While social media appears to have nothing much to talk about other than Donald Trump, Canada is about to become the first nation in the world in which the sanctity of life no longer exists as a moral or philosophical concept – unless of course it applies to mass murderers once subjected to capital punishment.
The absence of any law whatsoever regarding the termination of pregnancies has long since granted us membership in a very small club of nations: China, for sure, North Korea, Cuba and large parts of the USA. Here, you can terminate any pregnancy right up to the day before the entity that exists within the womb without the state so much as raising an eyebrow. This view is considered so thoroughly sacred under its current leadership that one cannot hold any form of alternative view and be a sitting member of Canada’s governing party.
Such are our sunny ways – the once sacred is now profane.
It doesn’t matter that throughout the rest of western civilization other highly progressive and liberal nations long ago recognized science indicates there is a point beyond which pregnancy should be legally terminated only in extremis. In France, it’s 12 weeks, Sweden 16, Netherlands 22, ditto Britain (although there was talk recently due to new understanding of the viability of life of lowering it to 16). Our point here is not to beat any sort of drum but simply to illustrate that in most of the world similar to ours people have thoughtfully wrestled with the concept of life and brought in laws that best represent the compromise of conscience these matters entail as matters of public policy.
Here, we are so radicalized that we can’t even think about it. Here, we can’t even reasonably place motions before the House of Commons indicating that we think the popular Asian practice of aborting females just because they are females (proactive genocide) is objectionable. Instead, when it was tried, people called for the removal of Rona Ambrose as minister because she supported the idea that women should have the equal right to be born – or not. (This practice had become so widespread in B.C. that the health care system there will no longer provide routine ultrasounds at the request of pregnant mothers; instead, they go now to private clinics which will tell them it’s a girl and then they can go from there.)
Wanna talk about equal pay for work of equal value? We’re all in. Wanna talk about equal representation of women in cabinet? Hey, it’s 2015. But wanna talk about getting terminated Because I’m a Girl? Heavens, no.
The intellectual incoherence is breathtaking.
It is against this backdrop – one which indicates we now live in a land where most of us clearly lack the vocabulary to have a debate of conscience – that Canada is about to introduce legislation outlining how we can not only kill ourselves, but how we can get things set up so that other people can kill us.

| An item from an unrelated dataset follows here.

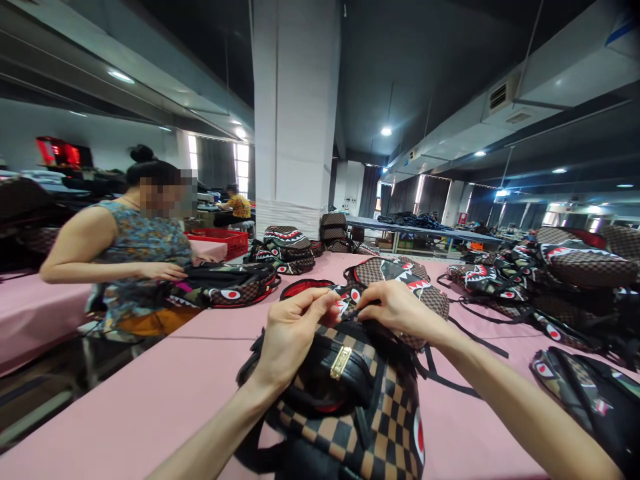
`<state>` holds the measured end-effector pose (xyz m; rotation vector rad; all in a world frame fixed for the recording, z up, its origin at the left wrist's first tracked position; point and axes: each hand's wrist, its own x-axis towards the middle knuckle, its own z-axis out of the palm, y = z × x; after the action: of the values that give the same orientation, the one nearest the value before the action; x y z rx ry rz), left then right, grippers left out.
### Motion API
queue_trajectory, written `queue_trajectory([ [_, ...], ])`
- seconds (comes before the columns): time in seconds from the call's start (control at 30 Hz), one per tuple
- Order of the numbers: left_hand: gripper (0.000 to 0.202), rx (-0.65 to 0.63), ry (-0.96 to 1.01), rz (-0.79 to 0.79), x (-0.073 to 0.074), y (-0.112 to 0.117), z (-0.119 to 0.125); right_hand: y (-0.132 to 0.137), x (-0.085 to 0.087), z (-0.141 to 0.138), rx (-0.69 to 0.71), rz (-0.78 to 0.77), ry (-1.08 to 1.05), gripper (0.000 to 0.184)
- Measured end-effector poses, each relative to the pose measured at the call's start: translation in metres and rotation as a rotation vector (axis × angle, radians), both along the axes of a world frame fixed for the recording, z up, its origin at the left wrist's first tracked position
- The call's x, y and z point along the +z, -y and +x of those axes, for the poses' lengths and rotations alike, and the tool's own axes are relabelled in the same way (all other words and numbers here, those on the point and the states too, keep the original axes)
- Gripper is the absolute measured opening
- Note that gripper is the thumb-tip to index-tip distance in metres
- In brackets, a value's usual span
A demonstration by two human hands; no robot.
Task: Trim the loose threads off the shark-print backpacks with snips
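While our left hand (290, 333) and right hand (400, 310) pinch black strap (356, 312) on backpack (380, 427), near desk (150, 413) edge | fingers (325, 301) closed on strap | risk: we judge grip slips, backpack tips off.

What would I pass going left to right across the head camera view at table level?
Person in patterned sleeveless top → camouflage shark-mouth backpack before them → left hand → right hand, both pinching the top of a brown-and-black checkered backpack → heap of shark-mouth backpacks at far right.
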<state>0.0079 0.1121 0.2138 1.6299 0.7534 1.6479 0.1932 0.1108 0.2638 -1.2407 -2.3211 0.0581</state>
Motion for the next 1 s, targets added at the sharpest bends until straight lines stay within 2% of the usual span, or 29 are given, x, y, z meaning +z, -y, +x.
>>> queue_trajectory([
  [0.07,0.037,0.002,0.002,0.087,-0.004,0.001,-0.006,0.012,-0.018,0.017,-0.021,-0.112,-0.233,0.015],
  [0.17,0.049,-0.001,0.052,0.219,-0.006,-0.002,-0.010,0.035,-0.063,0.038,-0.057,-0.232,-0.541,0.042],
  [0.2,0.048,0.026,0.072,0.231,-0.004,-0.005,-0.009,0.041,-0.078,0.041,-0.076,-0.247,-0.596,0.044],
  [0.27,0.044,0.124,0.082,0.209,0.002,-0.010,-0.009,0.048,-0.103,0.040,-0.115,-0.250,-0.675,0.037],
  [0.33,0.037,0.256,0.052,0.168,0.008,-0.012,-0.012,0.046,-0.117,0.034,-0.152,-0.217,-0.735,0.028],
  [0.43,0.027,0.451,-0.047,0.101,0.004,0.000,-0.029,0.037,-0.120,0.024,-0.159,-0.093,-0.745,0.021],
  [0.53,0.038,0.503,-0.332,-0.004,-0.024,0.028,-0.050,0.033,-0.116,0.019,-0.148,0.036,-0.681,0.016],
  [0.57,0.039,0.512,-0.397,0.021,-0.035,0.038,-0.053,0.034,-0.116,0.018,-0.139,0.059,-0.662,0.016],
  [0.67,0.050,0.609,-0.475,0.148,-0.065,0.058,-0.045,0.041,-0.120,0.014,-0.090,0.111,-0.619,0.019],
  [0.77,0.058,0.665,-0.476,0.089,-0.074,0.064,-0.025,0.052,-0.126,0.016,-0.032,0.208,-0.577,0.023],
  [0.83,0.057,0.598,-0.400,-0.055,-0.071,0.065,-0.015,0.060,-0.127,0.021,0.011,0.262,-0.520,0.025],
  [0.93,0.051,0.309,-0.176,-0.254,-0.062,0.072,-0.010,0.071,-0.125,0.035,0.065,0.296,-0.401,0.029],
  [1.0,0.049,0.140,-0.043,-0.321,-0.059,0.078,-0.010,0.076,-0.121,0.044,0.098,0.336,-0.362,0.030],
])
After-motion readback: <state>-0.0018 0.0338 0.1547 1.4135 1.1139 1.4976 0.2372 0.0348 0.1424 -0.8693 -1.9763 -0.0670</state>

There is no hope we will get it right – not because people aren’t well motivated but because when it comes to contrasting philosophical and moral issues, no one knows what they are talking about anymore.
Well, almost no one. Andrew Coyne – who often acts as a corrective influence within mainstream media by raising issues within it that few others have the courage to raise – wrote a thoughtful piece in National Post over a year ago in which he forecast where we are today – on the cusp of establishing a eugenics regime. One hopes he will weigh in again.
Former Montreal Gazette editor Peter Stockland penned a wistfull blog on the matter more recently but that’s about it.
In the meantime, this is a society that – based on the eminently compassionate belief that those of us facing the last moments of an agonizing death should be given access to a self-eject button of some variety – is now heading down a path of no return which goes far beyond that initial concept and can’t seem to even address questions such as:
– What motivation will remain within the health care system to invest in palliative care given the scarcity of financial resources and that a far cheaper alternative is now available?
– If the answer to the above is “not much” do we really want to narrow our options to dying in pain v dying right now and not getting one last grandchild’s birthday or Christmas with family?
– Does this mean Catholic and other hospitals that remain unflinching in their belief in the sanctity of life will be forced to bend to the will of the state’s moral code?
– How do we ensure there are not abuses such as have occurred elsewhere?
– Do we really want to dismiss the reality of other jurisdictions like Belgium for instance where half of nurses admit to participating in what, in a master of euphemism, is referred to as euthanasia without consent? There used to another word for that, but it eludes me. Anyone? Anyone?
We could go on.
Suffice to say there are many questions – all of which demand free and open debate by principled leaders well-equipped intellectually. There is little reason, at this stage, to believe that will happen.
Instead, public policy makers have finally found a solution to the financial tsunami the aging Baby Boom represents to the health care system. They can just ask us to take a needle for the team or face a tortuous death. Maybe we deserve it.